◆ Data:
========
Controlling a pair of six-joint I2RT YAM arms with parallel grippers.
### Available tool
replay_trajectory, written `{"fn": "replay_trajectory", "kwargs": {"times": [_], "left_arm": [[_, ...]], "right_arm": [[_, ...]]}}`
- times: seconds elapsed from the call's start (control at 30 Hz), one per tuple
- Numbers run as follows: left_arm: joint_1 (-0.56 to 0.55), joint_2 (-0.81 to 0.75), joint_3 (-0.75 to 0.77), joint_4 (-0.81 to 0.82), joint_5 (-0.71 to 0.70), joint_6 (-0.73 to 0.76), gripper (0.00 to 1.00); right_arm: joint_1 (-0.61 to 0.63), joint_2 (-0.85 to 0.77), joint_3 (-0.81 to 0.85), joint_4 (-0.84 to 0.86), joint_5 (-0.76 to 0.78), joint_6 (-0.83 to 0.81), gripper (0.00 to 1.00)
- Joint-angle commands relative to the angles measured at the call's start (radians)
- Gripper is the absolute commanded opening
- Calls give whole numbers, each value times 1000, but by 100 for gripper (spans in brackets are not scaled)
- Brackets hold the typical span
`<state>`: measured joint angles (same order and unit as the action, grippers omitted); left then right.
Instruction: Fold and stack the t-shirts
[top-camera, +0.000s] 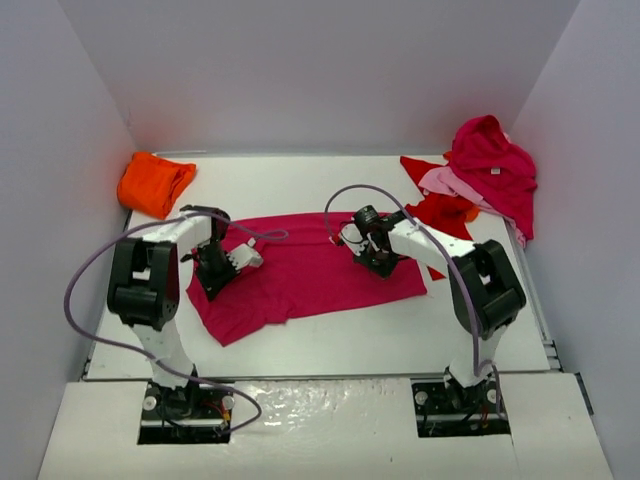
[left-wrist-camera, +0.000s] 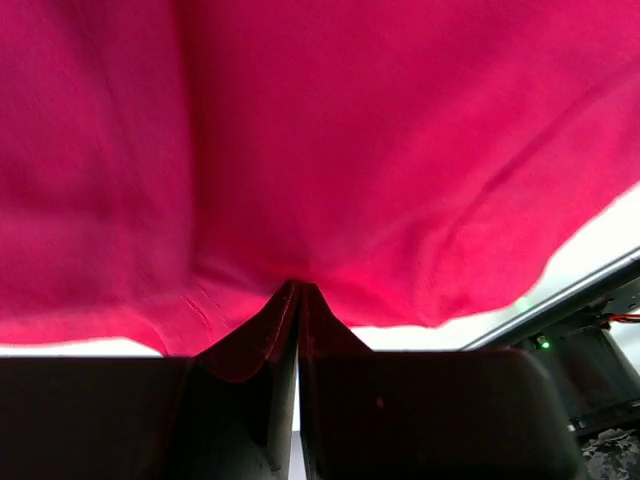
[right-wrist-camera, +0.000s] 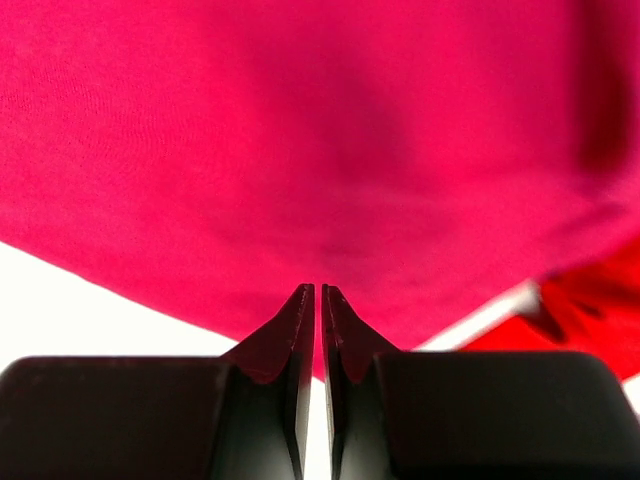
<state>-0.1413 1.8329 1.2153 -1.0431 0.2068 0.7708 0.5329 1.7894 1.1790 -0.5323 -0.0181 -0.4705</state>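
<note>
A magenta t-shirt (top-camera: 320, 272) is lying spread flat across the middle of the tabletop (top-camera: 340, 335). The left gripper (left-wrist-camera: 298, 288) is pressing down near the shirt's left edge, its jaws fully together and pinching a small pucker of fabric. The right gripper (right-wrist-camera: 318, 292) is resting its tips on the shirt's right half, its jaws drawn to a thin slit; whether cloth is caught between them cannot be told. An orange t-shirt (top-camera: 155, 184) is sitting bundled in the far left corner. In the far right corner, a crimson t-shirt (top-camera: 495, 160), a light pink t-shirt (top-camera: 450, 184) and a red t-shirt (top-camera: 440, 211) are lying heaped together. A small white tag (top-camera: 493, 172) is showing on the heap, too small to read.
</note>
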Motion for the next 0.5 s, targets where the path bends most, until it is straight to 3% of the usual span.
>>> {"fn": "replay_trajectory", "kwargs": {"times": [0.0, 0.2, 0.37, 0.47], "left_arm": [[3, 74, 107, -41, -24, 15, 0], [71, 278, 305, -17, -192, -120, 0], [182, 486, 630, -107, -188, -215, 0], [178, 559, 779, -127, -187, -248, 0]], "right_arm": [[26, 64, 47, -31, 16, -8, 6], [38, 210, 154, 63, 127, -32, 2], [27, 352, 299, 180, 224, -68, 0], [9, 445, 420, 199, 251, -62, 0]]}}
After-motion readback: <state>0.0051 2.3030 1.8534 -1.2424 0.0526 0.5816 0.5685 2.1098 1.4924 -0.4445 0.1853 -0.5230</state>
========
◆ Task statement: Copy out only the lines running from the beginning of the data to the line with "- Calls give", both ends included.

◆ Exercise answer:
Controlling a pair of six-joint I2RT YAM arms with parallel grippers.
### Available tool
replay_trajectory, written `{"fn": "replay_trajectory", "kwargs": {"times": [_], "left_arm": [[_, ...]], "right_arm": [[_, ...]]}}`
- times: seconds elapsed from the call's start (control at 30 Hz), one per tuple
- Numbers run as follows: left_arm: joint_1 (-0.56 to 0.55), joint_2 (-0.81 to 0.75), joint_3 (-0.75 to 0.77), joint_4 (-0.81 to 0.82), joint_5 (-0.71 to 0.70), joint_6 (-0.73 to 0.76), gripper (0.00 to 1.00); right_arm: joint_1 (-0.61 to 0.63), joint_2 (-0.85 to 0.77), joint_3 (-0.81 to 0.85), joint_4 (-0.84 to 0.86), joint_5 (-0.76 to 0.78), joint_6 (-0.83 to 0.81), gripper (0.00 to 1.00)
- Joint-angle commands relative to the angles measured at the call's start (radians)
- Gripper is the absolute commanded opening
- Calls give whole numbers, each value times 1000, but by 100 for gripper (spans in brackets are not scaled)

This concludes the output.